# Ahhh, My Snails



## bradglover (Feb 6, 2006)

Ok, so I have a 60 gallon tank and had 2 ramshorn and one gold inca snail. However, we are having problems. My snails were very active. So much in fact that one of a ramshorn and the gold inca have crawled onto the intake grate for our aquaclear filter and literally been sucked out of their shells. What do I do?


----------



## L.c. (Jan 20, 2006)

If they have been sucked out of their shells.....thier dead...and theres nothing you can do............and you can get something to put over the filter part....like panty hose...or something like that
thats what I have to do when my baby snails get here
Im putting a piece of panty hose over the filter part where it sucks things up and holding it on with a rubber band


----------



## MaryPa (Jan 25, 2006)

Most likely the snails were dead before they were pulled to the intake.

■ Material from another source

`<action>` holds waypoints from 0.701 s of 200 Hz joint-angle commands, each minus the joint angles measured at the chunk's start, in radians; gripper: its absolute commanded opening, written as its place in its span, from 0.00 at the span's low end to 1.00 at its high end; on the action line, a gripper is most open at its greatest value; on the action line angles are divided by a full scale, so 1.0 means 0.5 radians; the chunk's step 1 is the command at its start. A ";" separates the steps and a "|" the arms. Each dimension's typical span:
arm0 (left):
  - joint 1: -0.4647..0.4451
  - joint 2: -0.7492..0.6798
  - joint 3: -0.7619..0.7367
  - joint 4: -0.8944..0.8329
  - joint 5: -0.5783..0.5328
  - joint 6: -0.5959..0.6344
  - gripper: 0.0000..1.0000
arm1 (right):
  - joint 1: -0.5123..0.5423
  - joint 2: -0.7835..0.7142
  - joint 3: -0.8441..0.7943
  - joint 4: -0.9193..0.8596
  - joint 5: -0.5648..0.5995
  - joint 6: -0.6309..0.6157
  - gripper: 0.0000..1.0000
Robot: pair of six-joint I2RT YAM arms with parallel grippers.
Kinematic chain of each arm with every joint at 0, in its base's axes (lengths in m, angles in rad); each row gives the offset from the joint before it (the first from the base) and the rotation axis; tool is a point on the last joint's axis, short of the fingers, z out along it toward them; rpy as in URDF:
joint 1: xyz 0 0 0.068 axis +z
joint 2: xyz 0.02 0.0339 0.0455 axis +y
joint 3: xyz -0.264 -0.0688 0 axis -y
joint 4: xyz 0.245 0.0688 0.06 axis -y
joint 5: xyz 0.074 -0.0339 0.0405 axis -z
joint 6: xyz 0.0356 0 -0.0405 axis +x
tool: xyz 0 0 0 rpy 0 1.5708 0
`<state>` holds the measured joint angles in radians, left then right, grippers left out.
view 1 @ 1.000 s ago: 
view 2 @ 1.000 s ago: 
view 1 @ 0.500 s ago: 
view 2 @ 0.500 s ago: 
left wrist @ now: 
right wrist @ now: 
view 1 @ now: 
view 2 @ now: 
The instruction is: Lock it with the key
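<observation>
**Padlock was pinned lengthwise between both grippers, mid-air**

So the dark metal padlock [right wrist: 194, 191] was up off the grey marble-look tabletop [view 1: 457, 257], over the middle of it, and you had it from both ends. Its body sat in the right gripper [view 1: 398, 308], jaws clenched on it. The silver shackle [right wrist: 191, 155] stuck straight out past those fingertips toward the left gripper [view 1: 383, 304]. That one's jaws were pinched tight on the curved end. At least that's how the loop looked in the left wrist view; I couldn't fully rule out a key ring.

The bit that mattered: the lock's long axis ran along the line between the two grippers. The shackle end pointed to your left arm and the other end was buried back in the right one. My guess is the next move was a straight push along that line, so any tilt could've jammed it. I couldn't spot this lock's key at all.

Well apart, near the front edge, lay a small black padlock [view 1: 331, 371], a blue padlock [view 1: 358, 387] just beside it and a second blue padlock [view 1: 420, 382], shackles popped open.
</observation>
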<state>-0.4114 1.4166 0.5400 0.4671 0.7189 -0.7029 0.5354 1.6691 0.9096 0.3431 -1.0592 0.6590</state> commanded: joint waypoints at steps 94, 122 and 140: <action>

Have you tested the water lately? What fish are in the tank? Any loaches in there?


----------



## CMonroe (Dec 20, 2005)

I had the same thing happen when I upgraded the canister filter on my freshwater tank, the extra strong suction caught Gary (sniff, my gold snail that would come to the top of the water to be hand fed pellets, sniff, :rip: Gary!) as he cruised down the suction tube. He was definately NOT dead till he tried to clean the filter basket on the intake tube. I ended up putting a foam prefilter on the intake basket to prevent Speedy and Mr. Mailman from meeting the same fate. 

CMonroe


----------